Azeenarh Mohammed, a 32-year old lawyer, worked with hundreds of gay Nigerian women for the Heinrich Böll Stiftung Foundation in Abuja. She says relationships are rare. “Firstly, people have internalised homophobia, so they say to themselves ‘Oh, this is just a phase for me, I’ll grow out of it, get married and have children.’ It takes some people a while to accept themselves.

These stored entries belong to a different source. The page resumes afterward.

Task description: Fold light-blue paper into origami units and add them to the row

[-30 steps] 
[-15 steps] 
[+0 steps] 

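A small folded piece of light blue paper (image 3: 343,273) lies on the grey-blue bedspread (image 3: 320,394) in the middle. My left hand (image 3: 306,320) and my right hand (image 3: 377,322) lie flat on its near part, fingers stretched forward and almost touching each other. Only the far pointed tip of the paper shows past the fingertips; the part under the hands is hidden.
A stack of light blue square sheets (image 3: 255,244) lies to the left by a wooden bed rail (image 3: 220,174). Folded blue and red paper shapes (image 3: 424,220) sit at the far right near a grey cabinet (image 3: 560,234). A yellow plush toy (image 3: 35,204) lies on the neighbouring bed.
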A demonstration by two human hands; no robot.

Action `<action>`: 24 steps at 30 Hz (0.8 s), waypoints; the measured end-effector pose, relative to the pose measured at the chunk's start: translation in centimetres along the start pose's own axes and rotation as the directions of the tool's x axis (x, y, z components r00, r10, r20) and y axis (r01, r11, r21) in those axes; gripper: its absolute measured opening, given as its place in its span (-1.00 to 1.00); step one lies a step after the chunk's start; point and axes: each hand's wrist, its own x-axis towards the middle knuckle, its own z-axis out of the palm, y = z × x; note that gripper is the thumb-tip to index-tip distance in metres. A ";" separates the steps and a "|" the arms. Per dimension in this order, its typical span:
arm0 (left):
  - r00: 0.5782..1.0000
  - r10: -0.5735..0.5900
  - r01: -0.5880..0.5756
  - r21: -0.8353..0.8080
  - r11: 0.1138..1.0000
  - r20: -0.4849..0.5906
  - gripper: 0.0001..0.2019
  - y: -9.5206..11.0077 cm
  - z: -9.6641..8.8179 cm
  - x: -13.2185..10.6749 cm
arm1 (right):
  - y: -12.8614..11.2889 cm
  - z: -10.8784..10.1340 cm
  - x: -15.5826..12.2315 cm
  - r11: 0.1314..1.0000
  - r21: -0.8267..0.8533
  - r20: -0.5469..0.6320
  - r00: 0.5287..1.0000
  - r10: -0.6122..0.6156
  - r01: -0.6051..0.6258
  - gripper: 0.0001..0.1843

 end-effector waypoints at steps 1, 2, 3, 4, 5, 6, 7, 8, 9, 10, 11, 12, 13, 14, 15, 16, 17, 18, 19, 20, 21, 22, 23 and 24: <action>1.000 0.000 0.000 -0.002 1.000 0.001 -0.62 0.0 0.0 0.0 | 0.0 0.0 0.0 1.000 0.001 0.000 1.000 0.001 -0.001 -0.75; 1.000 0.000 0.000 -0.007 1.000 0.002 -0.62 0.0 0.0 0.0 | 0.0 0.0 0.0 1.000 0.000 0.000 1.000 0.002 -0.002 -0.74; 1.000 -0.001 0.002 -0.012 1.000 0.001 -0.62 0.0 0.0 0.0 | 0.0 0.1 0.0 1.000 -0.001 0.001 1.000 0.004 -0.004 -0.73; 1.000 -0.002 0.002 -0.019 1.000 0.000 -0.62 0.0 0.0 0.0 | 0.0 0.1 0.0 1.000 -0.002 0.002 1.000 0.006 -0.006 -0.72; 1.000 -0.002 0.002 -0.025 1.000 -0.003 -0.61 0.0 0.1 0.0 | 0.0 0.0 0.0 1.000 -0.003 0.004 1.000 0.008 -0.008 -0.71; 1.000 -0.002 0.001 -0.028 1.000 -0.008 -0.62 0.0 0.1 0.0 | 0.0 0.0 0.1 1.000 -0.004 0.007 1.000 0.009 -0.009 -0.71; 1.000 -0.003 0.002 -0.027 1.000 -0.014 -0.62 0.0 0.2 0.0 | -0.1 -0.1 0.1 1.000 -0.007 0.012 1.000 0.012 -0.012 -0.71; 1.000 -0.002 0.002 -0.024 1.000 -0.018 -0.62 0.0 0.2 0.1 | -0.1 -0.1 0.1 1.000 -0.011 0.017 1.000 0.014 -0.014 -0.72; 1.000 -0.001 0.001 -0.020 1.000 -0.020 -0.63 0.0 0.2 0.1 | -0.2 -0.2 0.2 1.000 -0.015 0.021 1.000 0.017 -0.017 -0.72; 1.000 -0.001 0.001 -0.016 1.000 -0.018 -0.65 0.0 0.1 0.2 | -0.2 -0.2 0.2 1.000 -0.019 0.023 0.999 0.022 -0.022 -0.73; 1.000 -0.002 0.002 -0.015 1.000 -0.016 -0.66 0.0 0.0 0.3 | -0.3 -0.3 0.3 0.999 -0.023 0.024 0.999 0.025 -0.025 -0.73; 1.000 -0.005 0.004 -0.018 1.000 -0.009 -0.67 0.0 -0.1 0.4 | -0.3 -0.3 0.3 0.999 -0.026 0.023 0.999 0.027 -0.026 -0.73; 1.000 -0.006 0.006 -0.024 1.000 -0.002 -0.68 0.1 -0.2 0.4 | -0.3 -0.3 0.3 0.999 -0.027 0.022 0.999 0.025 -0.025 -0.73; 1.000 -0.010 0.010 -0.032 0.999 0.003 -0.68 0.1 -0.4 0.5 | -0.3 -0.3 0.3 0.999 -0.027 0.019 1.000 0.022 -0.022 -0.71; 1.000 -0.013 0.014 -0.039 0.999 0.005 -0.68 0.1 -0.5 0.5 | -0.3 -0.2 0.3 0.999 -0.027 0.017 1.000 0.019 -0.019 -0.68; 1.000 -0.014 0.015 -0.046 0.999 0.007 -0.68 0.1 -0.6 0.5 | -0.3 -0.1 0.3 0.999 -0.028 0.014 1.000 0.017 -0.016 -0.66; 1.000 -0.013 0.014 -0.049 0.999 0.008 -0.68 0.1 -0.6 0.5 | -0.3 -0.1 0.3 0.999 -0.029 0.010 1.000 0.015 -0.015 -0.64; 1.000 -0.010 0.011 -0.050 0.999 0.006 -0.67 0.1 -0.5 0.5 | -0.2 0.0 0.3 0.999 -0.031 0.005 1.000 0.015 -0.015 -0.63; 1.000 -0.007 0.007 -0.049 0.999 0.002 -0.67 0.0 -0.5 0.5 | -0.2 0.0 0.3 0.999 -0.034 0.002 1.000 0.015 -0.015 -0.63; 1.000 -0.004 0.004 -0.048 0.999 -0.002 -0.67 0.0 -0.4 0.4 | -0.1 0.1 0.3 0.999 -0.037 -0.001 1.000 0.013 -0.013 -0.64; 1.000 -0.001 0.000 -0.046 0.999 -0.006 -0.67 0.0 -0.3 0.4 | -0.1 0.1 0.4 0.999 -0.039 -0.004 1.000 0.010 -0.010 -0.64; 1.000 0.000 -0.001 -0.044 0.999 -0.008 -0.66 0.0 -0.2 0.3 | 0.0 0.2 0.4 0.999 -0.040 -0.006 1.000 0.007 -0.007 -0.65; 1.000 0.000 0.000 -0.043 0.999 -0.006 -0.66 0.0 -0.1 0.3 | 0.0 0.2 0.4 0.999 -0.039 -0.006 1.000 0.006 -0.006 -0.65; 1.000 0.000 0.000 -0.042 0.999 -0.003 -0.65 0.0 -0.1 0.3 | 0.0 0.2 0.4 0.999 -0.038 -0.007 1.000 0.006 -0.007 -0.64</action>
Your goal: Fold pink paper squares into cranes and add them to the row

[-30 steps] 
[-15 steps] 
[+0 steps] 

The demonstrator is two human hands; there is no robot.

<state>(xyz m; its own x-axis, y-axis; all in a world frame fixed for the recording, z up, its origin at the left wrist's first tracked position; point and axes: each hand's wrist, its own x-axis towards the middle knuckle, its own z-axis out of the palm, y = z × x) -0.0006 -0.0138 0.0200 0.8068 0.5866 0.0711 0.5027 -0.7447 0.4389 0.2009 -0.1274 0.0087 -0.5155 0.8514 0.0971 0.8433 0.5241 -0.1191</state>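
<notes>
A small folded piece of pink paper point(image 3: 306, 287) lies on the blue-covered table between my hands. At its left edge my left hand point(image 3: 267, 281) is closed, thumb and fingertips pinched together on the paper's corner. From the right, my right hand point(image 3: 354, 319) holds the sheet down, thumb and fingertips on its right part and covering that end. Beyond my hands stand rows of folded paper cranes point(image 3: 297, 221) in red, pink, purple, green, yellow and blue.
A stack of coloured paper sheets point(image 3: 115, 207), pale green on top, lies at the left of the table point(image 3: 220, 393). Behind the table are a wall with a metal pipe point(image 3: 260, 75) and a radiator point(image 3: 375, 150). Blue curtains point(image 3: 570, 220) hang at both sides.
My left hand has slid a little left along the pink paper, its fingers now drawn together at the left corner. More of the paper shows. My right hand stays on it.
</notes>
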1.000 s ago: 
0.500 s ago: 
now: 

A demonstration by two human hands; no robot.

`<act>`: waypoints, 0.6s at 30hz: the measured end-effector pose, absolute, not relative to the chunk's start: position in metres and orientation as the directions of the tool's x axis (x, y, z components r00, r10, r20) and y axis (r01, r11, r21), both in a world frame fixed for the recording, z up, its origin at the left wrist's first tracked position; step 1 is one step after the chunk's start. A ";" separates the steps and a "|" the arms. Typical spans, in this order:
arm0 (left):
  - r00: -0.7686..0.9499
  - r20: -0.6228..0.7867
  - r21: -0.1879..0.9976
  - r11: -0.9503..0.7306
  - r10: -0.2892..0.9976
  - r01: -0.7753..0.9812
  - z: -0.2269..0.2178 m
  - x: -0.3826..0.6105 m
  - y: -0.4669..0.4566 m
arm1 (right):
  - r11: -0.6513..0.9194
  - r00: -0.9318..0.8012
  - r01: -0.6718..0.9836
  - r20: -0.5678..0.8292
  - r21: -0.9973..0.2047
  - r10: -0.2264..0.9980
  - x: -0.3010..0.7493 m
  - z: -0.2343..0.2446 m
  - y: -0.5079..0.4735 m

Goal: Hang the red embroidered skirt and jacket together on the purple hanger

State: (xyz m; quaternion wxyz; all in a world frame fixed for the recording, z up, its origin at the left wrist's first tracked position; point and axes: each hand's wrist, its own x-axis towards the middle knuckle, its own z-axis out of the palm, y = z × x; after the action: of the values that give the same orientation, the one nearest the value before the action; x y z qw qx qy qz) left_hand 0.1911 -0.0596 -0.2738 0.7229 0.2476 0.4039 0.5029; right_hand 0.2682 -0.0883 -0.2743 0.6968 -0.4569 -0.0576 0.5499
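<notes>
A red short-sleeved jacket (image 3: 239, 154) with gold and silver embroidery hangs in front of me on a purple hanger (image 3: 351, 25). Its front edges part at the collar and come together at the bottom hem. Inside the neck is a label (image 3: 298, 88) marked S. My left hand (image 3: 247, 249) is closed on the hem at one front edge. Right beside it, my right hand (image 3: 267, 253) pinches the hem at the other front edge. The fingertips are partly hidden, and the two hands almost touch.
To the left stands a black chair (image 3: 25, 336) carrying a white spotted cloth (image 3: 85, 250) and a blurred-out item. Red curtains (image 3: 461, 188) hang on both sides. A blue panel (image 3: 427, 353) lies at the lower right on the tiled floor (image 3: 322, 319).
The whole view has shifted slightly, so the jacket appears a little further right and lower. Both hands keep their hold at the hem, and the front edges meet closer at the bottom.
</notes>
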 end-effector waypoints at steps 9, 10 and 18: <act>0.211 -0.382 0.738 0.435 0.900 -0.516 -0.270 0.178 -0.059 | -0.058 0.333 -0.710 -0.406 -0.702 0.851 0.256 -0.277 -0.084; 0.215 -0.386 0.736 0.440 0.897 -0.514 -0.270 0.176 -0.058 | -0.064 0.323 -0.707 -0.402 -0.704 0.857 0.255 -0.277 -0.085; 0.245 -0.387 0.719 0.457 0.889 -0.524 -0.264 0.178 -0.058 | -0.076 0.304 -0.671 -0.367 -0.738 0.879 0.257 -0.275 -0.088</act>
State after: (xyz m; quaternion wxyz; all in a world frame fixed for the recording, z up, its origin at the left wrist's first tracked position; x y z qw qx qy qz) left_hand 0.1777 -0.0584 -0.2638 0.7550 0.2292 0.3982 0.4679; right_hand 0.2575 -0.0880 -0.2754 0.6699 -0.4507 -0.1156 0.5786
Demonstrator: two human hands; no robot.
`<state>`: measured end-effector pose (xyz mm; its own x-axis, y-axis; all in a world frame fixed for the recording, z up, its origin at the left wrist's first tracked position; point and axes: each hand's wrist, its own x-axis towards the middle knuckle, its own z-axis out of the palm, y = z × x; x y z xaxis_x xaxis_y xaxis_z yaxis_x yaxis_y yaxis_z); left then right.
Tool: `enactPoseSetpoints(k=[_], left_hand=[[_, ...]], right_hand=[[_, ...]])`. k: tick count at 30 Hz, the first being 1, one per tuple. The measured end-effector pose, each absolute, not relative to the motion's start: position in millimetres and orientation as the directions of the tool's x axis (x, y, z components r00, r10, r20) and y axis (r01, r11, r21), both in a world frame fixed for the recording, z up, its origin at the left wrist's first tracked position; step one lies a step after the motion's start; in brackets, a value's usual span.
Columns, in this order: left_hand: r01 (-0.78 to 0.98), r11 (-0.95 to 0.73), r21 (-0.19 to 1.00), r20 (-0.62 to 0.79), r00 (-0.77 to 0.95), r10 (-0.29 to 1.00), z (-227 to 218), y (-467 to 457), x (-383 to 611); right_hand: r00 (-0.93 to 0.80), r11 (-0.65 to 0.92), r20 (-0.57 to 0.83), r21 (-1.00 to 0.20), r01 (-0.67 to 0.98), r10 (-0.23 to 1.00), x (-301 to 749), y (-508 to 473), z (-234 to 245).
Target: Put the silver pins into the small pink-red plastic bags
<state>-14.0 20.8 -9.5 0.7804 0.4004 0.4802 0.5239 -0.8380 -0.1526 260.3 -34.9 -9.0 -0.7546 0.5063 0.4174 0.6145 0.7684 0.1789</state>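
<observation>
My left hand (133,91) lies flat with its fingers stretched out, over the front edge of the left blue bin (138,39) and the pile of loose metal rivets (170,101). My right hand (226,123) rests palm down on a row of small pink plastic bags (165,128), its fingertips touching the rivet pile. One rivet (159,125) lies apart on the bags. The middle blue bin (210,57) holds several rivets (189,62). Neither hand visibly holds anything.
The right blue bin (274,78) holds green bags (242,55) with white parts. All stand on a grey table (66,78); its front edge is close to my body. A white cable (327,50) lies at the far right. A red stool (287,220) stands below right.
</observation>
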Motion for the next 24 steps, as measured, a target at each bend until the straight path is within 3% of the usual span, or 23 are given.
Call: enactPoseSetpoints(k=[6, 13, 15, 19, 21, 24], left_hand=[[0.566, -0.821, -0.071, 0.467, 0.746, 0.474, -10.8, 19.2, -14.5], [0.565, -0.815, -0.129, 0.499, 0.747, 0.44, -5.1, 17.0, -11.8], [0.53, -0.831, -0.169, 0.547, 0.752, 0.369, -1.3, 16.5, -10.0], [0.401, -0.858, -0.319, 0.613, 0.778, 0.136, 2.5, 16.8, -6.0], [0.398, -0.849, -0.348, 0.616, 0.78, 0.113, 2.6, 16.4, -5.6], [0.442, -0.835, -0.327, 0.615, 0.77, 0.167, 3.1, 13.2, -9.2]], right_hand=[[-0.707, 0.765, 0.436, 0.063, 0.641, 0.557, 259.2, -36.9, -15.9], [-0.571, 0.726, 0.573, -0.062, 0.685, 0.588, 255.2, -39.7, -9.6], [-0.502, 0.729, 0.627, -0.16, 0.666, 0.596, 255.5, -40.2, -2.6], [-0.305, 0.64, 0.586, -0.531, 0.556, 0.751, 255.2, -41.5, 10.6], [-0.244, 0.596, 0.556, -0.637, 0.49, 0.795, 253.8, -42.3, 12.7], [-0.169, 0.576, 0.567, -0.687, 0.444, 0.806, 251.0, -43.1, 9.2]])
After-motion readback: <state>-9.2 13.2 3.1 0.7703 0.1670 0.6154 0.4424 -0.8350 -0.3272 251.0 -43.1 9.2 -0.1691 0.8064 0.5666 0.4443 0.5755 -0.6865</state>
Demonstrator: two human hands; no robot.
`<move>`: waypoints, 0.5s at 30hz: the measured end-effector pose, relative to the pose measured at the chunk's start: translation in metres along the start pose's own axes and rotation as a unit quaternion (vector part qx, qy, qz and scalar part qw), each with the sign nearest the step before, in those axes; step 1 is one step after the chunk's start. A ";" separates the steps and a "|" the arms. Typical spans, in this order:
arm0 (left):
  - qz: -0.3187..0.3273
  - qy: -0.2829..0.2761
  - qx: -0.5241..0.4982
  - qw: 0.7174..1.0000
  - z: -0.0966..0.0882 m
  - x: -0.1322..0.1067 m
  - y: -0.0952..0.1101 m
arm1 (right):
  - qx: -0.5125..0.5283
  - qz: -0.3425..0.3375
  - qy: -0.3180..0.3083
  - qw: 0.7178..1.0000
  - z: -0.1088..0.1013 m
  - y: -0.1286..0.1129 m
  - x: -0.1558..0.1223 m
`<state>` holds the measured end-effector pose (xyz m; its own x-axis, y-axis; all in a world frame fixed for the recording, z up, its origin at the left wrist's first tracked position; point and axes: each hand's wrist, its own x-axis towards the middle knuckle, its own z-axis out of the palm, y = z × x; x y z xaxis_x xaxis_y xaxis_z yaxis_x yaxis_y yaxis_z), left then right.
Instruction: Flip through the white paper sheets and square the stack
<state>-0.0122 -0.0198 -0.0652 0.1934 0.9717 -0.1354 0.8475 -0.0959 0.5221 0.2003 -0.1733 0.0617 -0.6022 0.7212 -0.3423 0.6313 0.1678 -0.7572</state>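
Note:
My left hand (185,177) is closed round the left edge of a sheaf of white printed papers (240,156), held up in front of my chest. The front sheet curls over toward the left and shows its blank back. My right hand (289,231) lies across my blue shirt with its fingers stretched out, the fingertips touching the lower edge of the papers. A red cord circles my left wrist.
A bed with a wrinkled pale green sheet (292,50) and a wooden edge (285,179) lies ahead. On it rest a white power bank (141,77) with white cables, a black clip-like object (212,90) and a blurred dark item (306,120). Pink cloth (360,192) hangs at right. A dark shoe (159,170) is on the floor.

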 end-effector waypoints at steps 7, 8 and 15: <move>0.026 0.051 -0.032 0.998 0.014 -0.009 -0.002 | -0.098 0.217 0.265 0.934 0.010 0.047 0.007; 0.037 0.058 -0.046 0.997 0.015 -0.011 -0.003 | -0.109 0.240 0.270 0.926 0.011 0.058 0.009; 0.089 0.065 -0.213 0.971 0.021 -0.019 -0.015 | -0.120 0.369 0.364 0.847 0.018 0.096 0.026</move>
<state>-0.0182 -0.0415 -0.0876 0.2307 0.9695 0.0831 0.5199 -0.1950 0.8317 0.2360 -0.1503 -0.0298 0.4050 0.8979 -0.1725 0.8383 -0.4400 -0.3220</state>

“Then you also have this pressure on women to marry by a certain age. Men really experience violent homophobia here, but I’d say a key difference for women is that, because of our patriarchal structures, women are easier to control or dominate. Men still have a greater freedom to be independent and find themselves.”
Mohammed is one of the few gay women now living openly in Nigeria. “You live life here as a gay person, knowing that there is no future in Nigeria if you want to live an open life, but I really wanted to change that.
“For every 10 gay women in Nigeria, seven want to leave eventually and go abroad. But I came back because this was something I want to fight to change.”
In 2011, shortly after the Same Sex Marriage Prohibition Bill was passed by Nigeria’s Senate, Mohammed spoke at a hearing in the National Assembly. The legislators and senators were expecting a speech on the environment; Mohammed instead spoke on gay rights. “They were quite shocked, as you can imagine. Afterwards, some said the bill was already passed so we should move on, others were calling for me to be arrested for being gay. But I know my rights, being gay is not yet illegal in Nigeria.”